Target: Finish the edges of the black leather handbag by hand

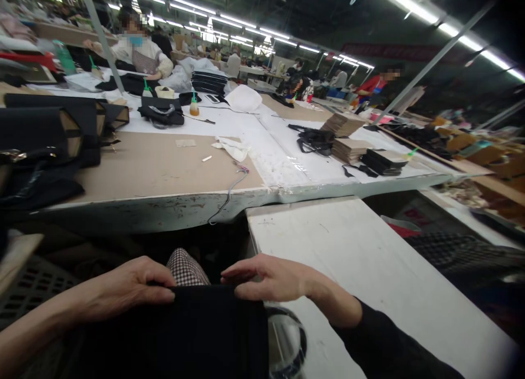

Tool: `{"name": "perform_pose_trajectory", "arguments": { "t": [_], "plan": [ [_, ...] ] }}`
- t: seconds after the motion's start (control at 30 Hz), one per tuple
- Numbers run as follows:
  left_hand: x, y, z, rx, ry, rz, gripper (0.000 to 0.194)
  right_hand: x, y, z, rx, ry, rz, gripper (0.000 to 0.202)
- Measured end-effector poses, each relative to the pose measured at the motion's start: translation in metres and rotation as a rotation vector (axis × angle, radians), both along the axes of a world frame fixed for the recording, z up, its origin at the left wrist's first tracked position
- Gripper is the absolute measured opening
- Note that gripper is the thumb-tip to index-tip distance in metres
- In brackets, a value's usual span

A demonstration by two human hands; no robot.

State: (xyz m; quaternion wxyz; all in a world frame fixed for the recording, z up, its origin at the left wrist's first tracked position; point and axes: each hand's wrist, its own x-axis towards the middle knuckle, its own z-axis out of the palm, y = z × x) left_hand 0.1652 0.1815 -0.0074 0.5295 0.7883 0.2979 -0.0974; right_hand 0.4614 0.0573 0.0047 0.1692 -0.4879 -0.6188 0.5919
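Note:
A black handbag (184, 332) lies close to my body at the bottom of the view, its dark surface showing little detail. A curved handle wrapped in clear plastic (302, 340) sticks out at its right side. My left hand (127, 283) pinches the bag's far edge, thumb on the near side and fingers bent over behind. Over the right end of that same edge is my right hand (270, 278), its fingers stretched out and its thumb resting on the bag. Checked cloth (185, 267) shows between the hands.
Ahead stands a long worktable (164, 171) with black bags (33, 133) at left, a glue bottle (194, 106) and stacked brown-black pieces (385, 161). A white board (328, 248) juts out at right. A plastic crate (33, 291) is at left. A masked person (141, 56) sits across the table.

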Motion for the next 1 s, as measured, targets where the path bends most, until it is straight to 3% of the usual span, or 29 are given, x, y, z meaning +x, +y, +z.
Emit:
{"name": "perform_pose_trajectory", "arguments": {
  "t": [0.1, 0.17, 0.27, 0.4, 0.5, 0.67, 1.0],
  "plan": [
    [0.012, -0.001, 0.003, -0.06, -0.011, -0.069, 0.025, -0.037, 0.035, 0.003, 0.166, -0.072, 0.205, 0.047],
    [0.013, -0.001, 0.002, -0.055, -0.01, -0.067, 0.025, -0.064, 0.054, -0.009, 0.212, -0.162, 0.308, 0.045],
    [-0.001, 0.004, 0.001, -0.027, 0.025, -0.007, 0.015, -0.085, 0.07, -0.03, 0.157, -0.142, 0.338, 0.034],
    [-0.034, 0.013, -0.003, -0.066, 0.029, 0.153, 0.027, -0.081, 0.07, -0.04, 0.067, -0.002, 0.275, 0.029],
    [-0.049, 0.017, -0.012, -0.082, 0.022, 0.243, 0.018, -0.077, 0.068, -0.04, 0.02, 0.044, 0.232, 0.035],
    [-0.051, 0.016, -0.023, -0.099, 0.012, 0.272, 0.018, -0.079, 0.072, -0.047, -0.012, 0.037, 0.232, 0.037],
    [-0.046, 0.009, -0.011, -0.103, 0.031, 0.308, 0.02, -0.075, 0.072, -0.053, -0.141, 0.125, 0.198, 0.038]
  ]
}}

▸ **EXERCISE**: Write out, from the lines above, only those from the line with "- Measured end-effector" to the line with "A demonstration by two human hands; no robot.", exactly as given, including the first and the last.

▸ **COMPLETED EXERCISE**:
- Measured end-effector poses, each relative to the pose measured at the motion's start: translation in metres and rotation as a rotation vector (axis × angle, radians), both along the axes of a world frame fixed for the recording, z up, its origin at the left wrist's first tracked position
- Gripper is the absolute measured opening
- Note that gripper is the thumb-tip to index-tip distance in metres
- In brackets, a value's usual span

A demonstration by two human hands; no robot.

The work on this exercise is finished.